▸ INPUT DATA
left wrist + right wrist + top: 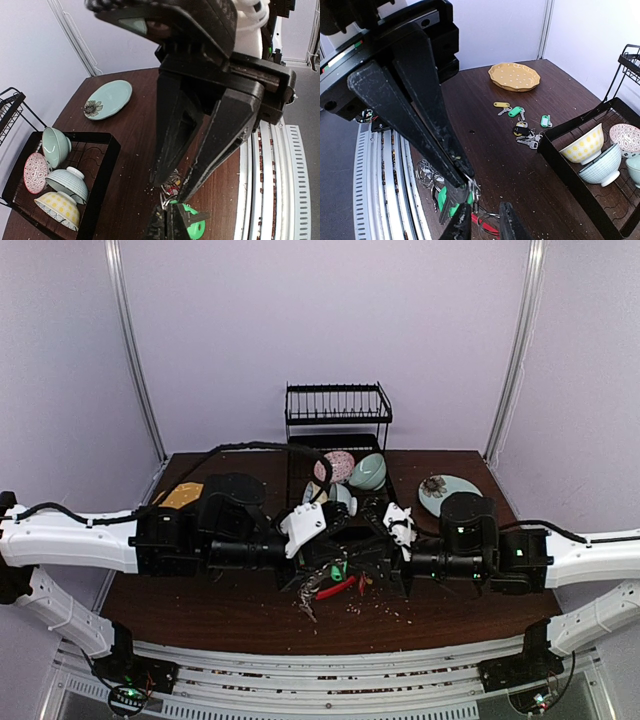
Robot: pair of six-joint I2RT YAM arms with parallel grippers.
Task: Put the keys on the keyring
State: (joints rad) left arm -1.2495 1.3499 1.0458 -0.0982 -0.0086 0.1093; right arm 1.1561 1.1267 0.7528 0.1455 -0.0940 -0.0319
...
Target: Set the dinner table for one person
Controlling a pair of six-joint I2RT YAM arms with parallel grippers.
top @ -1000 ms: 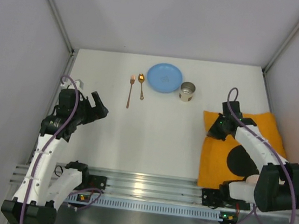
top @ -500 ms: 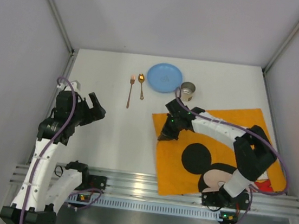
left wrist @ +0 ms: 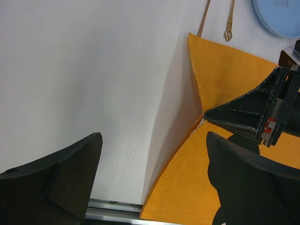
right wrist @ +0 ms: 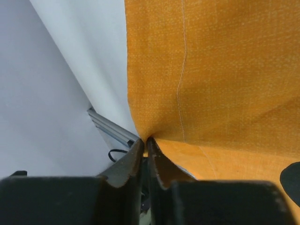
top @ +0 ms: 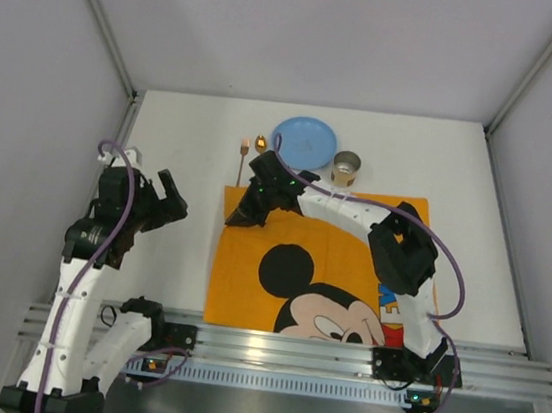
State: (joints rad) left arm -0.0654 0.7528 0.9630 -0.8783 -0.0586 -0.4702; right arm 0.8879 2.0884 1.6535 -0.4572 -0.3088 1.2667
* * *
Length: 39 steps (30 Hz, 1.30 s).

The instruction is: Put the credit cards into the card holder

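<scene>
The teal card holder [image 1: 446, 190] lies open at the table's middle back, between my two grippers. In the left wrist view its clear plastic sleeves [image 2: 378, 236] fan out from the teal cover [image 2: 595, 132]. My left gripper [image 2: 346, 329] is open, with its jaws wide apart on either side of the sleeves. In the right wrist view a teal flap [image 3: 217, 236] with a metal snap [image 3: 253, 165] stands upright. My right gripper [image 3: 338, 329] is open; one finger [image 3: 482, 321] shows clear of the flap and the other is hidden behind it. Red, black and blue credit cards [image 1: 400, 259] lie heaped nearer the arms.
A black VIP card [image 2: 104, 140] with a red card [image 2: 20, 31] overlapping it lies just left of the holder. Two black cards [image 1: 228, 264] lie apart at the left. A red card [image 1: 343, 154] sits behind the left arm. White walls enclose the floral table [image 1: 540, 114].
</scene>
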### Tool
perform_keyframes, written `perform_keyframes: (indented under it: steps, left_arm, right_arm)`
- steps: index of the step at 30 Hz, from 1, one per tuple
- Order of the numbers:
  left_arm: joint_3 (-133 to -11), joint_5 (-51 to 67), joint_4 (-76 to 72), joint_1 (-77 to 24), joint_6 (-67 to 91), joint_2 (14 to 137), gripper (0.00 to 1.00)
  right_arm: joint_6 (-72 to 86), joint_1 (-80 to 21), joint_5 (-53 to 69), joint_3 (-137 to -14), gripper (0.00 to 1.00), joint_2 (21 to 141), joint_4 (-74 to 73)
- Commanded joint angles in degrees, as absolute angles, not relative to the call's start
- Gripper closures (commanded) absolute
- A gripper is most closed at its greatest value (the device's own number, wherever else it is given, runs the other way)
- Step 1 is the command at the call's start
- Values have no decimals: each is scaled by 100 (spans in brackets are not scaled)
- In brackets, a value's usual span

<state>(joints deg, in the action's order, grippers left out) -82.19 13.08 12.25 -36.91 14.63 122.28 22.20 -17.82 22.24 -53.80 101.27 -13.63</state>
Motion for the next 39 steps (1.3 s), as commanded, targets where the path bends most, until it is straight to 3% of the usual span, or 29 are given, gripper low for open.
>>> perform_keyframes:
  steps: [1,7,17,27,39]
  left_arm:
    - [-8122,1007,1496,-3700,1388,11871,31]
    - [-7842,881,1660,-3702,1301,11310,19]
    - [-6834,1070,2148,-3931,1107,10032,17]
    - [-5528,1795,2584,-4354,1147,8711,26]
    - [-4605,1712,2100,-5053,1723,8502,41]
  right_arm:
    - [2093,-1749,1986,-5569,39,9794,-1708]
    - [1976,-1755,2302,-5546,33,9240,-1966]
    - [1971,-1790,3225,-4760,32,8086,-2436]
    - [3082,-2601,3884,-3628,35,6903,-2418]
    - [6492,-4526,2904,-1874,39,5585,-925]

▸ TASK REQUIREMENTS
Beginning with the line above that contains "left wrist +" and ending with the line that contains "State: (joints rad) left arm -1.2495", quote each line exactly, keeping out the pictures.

▸ YOUR RESPONSE
left wrist + right wrist + top: 
Robot: pair of six-joint I2RT YAM arms with parallel grippers.
Task: Put the keys on the keyring
State: (joints rad) left arm -1.2495 1.3499 1.0458 -0.0982 -0.0086 0.1093; right arm 1.1561 1.1267 0.7528 0.1455 -0.0940 -0.0319

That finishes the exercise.